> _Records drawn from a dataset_
+++++

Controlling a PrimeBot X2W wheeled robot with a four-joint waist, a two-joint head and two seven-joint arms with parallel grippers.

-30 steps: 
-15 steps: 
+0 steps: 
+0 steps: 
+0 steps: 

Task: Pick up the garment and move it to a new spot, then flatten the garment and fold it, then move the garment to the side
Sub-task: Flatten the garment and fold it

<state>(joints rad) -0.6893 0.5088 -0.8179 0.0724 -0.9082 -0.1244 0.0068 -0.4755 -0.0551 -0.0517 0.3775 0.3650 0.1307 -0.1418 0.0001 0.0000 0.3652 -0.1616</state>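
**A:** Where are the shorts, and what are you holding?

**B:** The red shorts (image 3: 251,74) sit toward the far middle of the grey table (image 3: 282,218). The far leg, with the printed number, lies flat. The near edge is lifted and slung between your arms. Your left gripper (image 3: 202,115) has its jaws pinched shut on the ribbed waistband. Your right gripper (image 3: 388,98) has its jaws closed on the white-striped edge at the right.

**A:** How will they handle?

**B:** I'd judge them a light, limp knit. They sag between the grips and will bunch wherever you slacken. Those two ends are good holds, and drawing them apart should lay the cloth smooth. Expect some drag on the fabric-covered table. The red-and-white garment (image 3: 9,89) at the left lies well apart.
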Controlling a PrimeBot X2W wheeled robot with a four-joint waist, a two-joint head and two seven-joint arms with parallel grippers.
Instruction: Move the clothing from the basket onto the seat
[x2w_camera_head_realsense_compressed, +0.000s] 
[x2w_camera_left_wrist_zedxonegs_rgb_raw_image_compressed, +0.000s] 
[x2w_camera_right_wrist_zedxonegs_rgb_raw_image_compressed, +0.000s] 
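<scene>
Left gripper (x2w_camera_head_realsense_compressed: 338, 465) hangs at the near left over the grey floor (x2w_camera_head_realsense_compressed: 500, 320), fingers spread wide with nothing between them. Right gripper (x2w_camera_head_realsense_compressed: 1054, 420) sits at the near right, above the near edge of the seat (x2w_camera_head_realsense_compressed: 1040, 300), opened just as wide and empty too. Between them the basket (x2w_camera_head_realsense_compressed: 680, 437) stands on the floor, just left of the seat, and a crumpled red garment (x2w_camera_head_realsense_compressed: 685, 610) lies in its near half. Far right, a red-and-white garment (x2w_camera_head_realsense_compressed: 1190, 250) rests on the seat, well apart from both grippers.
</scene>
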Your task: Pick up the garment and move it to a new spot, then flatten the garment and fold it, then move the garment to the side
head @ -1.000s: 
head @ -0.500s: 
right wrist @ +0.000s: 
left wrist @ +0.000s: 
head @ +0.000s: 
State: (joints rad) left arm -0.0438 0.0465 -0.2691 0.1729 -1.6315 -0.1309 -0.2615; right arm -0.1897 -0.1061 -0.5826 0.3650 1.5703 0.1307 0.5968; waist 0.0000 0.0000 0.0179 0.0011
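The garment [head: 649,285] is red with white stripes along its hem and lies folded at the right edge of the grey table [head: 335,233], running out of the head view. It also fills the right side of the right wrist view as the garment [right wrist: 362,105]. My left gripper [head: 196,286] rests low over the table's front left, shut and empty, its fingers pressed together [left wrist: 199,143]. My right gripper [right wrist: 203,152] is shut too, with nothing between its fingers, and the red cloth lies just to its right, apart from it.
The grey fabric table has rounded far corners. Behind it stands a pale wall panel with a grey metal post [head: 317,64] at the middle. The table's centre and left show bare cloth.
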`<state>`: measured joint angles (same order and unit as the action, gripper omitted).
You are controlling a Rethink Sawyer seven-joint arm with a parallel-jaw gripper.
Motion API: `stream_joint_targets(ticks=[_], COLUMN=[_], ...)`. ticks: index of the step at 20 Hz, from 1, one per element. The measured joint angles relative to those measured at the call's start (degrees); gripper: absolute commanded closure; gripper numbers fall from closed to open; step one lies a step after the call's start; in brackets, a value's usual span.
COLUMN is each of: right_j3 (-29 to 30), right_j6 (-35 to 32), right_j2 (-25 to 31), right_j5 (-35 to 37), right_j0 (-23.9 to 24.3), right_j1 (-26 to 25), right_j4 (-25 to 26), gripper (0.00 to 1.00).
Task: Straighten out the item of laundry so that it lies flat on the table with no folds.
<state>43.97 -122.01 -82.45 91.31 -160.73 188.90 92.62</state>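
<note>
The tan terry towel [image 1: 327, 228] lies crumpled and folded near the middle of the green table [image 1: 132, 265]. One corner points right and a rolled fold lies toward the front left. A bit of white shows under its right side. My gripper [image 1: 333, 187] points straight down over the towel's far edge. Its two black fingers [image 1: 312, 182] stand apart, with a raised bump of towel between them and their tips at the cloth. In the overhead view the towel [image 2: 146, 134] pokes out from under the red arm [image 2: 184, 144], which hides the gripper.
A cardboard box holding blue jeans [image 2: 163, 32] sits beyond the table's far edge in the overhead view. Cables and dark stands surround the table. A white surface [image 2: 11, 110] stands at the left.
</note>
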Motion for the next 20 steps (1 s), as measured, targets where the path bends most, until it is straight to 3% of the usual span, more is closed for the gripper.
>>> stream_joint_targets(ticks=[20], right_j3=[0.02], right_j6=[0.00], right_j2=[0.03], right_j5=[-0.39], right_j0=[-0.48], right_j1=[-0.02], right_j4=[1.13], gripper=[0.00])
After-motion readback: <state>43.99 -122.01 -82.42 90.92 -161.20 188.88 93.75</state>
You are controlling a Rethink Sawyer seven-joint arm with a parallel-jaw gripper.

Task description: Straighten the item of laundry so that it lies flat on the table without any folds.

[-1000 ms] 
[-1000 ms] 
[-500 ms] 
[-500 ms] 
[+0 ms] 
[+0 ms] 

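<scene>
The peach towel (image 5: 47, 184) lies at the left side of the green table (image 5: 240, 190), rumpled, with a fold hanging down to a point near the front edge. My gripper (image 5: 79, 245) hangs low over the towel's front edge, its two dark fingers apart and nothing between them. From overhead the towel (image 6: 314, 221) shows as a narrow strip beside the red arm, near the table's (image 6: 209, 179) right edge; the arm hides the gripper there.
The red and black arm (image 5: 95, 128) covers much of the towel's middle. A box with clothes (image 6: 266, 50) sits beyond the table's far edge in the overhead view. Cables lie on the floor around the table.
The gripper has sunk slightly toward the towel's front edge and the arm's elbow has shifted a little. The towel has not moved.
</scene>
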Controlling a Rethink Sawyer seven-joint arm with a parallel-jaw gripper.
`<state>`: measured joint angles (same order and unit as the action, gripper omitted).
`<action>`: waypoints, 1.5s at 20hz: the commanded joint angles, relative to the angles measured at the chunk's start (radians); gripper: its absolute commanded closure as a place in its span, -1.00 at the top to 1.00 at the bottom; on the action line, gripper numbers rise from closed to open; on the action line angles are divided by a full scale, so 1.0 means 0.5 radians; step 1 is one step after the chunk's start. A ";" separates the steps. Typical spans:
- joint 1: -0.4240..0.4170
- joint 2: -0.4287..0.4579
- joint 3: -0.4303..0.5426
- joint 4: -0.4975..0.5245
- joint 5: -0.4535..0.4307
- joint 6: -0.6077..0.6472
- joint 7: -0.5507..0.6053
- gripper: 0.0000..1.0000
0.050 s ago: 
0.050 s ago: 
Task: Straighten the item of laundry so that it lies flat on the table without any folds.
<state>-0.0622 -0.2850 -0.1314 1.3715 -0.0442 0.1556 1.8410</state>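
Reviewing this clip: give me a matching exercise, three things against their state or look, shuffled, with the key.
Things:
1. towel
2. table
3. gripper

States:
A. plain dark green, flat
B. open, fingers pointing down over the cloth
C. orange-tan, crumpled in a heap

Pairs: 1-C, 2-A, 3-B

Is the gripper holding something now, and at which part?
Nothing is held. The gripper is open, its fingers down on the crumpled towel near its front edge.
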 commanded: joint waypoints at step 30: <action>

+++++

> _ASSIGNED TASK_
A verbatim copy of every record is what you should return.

> _RESPONSE TO THIS EXERCISE_
Controlling a PrimeBot X2W wheeled robot with a four-joint waist, a two-joint head and two seven-joint arms with parallel grippers.

-30 steps: 
-15 steps: 
+0 steps: 
+0 steps: 
+0 steps: 

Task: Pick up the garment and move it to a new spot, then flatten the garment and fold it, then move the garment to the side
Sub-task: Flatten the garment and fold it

<state>(joints rad) -0.6893 0.5088 -0.8179 0.0724 -0.9082 -0.1244 0.0068 -0.4755 -0.0551 -0.0517 0.3775 0.3650 0.1307 -0.1418 0.0001 0.0000 0.3652 -0.1616</state>
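**A:** Where are the shorts, and what are you holding?

**B:** The red shorts (image 3: 251,74) sit toward the far middle of the grey table (image 3: 282,218). The far leg, with the printed number, lies flat. The near edge is lifted and slung between your arms. Your left gripper (image 3: 202,115) has its jaws pinched shut on the ribbed waistband. Your right gripper (image 3: 388,98) has its jaws closed on the white-striped edge at the right.

**A:** How will they handle?

**B:** I'd judge them a light, limp knit. They sag between the grips and will bunch wherever you slacken. Those two ends are good holds, and drawing them apart should lay the cloth smooth. Expect some drag on the fabric-covered table. The red-and-white garment (image 3: 9,89) at the left lies well apart.
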Controlling a PrimeBot X2W wheeled robot with a four-joint waist, a two-joint head and two seven-joint arms with parallel grippers.
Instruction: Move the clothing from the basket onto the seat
[x2w_camera_head_realsense_compressed, +0.000s] 
[x2w_camera_left_wrist_zedxonegs_rgb_raw_image_compressed, +0.000s] 
[x2w_camera_right_wrist_zedxonegs_rgb_raw_image_compressed, +0.000s] 
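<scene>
Left gripper (x2w_camera_head_realsense_compressed: 338, 465) hangs at the near left over the grey floor (x2w_camera_head_realsense_compressed: 500, 320), fingers spread wide with nothing between them. Right gripper (x2w_camera_head_realsense_compressed: 1054, 420) sits at the near right, above the near edge of the seat (x2w_camera_head_realsense_compressed: 1040, 300), opened just as wide and empty too. Between them the basket (x2w_camera_head_realsense_compressed: 680, 437) stands on the floor, just left of the seat, and a crumpled red garment (x2w_camera_head_realsense_compressed: 685, 610) lies in its near half. Far right, a red-and-white garment (x2w_camera_head_realsense_compressed: 1190, 250) rests on the seat, well apart from both grippers.
</scene>
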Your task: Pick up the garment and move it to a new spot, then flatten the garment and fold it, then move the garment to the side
head @ -1.000s: 
head @ -0.500s: 
right wrist @ +0.000s: 
left wrist @ +0.000s: 
head @ +0.000s: 
State: (joints rad) left arm -0.0438 0.0465 -0.2691 0.1729 -1.6315 -0.1309 -0.2615; right arm -0.1897 -0.1061 -0.5826 0.3650 1.5703 0.1307 0.5968; waist 0.0000 0.0000 0.0179 0.0011
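The garment [head: 649,285] is red with white stripes along its hem and lies folded at the right edge of the grey table [head: 335,233], running out of the head view. It also fills the right side of the right wrist view as the garment [right wrist: 362,105]. My left gripper [head: 196,286] rests low over the table's front left, shut and empty, its fingers pressed together [left wrist: 199,143]. My right gripper [right wrist: 203,152] is shut too, with nothing between its fingers, and the red cloth lies just to its right, apart from it.
The grey fabric table has rounded far corners. Behind it stands a pale wall panel with a grey metal post [head: 317,64] at the middle. The table's centre and left show bare cloth.
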`<state>`: measured joint angles (same order and unit as the action, gripper omitted).
You are controlling a Rethink Sawyer seven-joint arm with a parallel-jaw gripper.
Motion API: `stream_joint_targets(ticks=[_], COLUMN=[_], ...)`. ticks: index of the step at 20 Hz, from 1, one per element. The measured joint angles relative to those measured at the call's start (degrees); gripper: absolute commanded closure; gripper numbers fall from closed to open; step one lies a step after the call's start; in brackets, a value's usual span.
COLUMN is each of: right_j3 (-29 to 30), right_j6 (-35 to 32), right_j2 (-25 to 31), right_j5 (-35 to 37), right_j0 (-23.9 to 24.3), right_j1 (-26 to 25), right_j4 (-25 to 26), gripper (0.00 to 1.00).
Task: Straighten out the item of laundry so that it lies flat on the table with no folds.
<state>43.97 -122.01 -82.45 91.31 -160.73 188.90 92.62</state>
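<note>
The tan terry towel [image 1: 327, 228] lies crumpled and folded near the middle of the green table [image 1: 132, 265]. One corner points right and a rolled fold lies toward the front left. A bit of white shows under its right side. My gripper [image 1: 333, 187] points straight down over the towel's far edge. Its two black fingers [image 1: 312, 182] stand apart, with a raised bump of towel between them and their tips at the cloth. In the overhead view the towel [image 2: 146, 134] pokes out from under the red arm [image 2: 184, 144], which hides the gripper.
A cardboard box holding blue jeans [image 2: 163, 32] sits beyond the table's far edge in the overhead view. Cables and dark stands surround the table. A white surface [image 2: 11, 110] stands at the left.
</note>
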Motion for the next 20 steps (1 s), as measured, targets where the path bends most, until it is straight to 3% of the usual span, more is closed for the gripper.
>>> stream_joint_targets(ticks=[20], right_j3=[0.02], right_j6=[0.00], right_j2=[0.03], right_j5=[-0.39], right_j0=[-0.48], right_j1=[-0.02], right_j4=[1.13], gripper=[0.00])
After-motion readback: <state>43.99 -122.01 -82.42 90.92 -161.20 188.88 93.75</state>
You are controlling a Rethink Sawyer seven-joint arm with a parallel-jaw gripper.

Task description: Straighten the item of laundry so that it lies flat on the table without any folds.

[-1000 ms] 
[-1000 ms] 
[-500 ms] 
[-500 ms] 
[+0 ms] 
[+0 ms] 

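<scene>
The peach towel (image 5: 47, 184) lies at the left side of the green table (image 5: 240, 190), rumpled, with a fold hanging down to a point near the front edge. My gripper (image 5: 79, 245) hangs low over the towel's front edge, its two dark fingers apart and nothing between them. From overhead the towel (image 6: 314, 221) shows as a narrow strip beside the red arm, near the table's (image 6: 209, 179) right edge; the arm hides the gripper there.
The red and black arm (image 5: 95, 128) covers much of the towel's middle. A box with clothes (image 6: 266, 50) sits beyond the table's far edge in the overhead view. Cables lie on the floor around the table.
The gripper has sunk slightly toward the towel's front edge and the arm's elbow has shifted a little. The towel has not moved.
</scene>
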Controlling a Rethink Sawyer seven-joint arm with a parallel-jaw gripper.
`<state>`: measured joint angles (same order and unit as the action, gripper omitted).
`<action>`: waypoints, 1.5s at 20hz: the commanded joint angles, relative to the angles measured at the chunk's start (radians); gripper: its absolute commanded closure as a place in its span, -1.00 at the top to 1.00 at the bottom; on the action line, gripper numbers rise from closed to open; on the action line angles are divided by a full scale, so 1.0 means 0.5 radians; step 1 is one step after the chunk's start. A ";" separates the steps. Typical spans:
- joint 1: -0.4240..0.4170
- joint 2: -0.4287..0.4579
- joint 3: -0.4303..0.5426
- joint 4: -0.4975..0.5245
- joint 5: -0.4535..0.4307
- joint 6: -0.6077..0.6472
- joint 7: -0.5507..0.6053
- gripper: 0.0000..1.0000
0.050 s ago: 
0.050 s ago: 
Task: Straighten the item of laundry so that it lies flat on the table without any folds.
<state>-0.0622 -0.2850 -0.1314 1.3715 -0.0442 0.1556 1.8410</state>
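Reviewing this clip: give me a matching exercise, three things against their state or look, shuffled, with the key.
Things:
1. towel
2. table
3. gripper

States:
A. plain dark green, flat
B. open, fingers pointing down over the cloth
C. orange-tan, crumpled in a heap

Pairs: 1-C, 2-A, 3-B

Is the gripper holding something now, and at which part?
Nothing is held. The gripper is open, its fingers down on the crumpled towel near its front edge.
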 commanded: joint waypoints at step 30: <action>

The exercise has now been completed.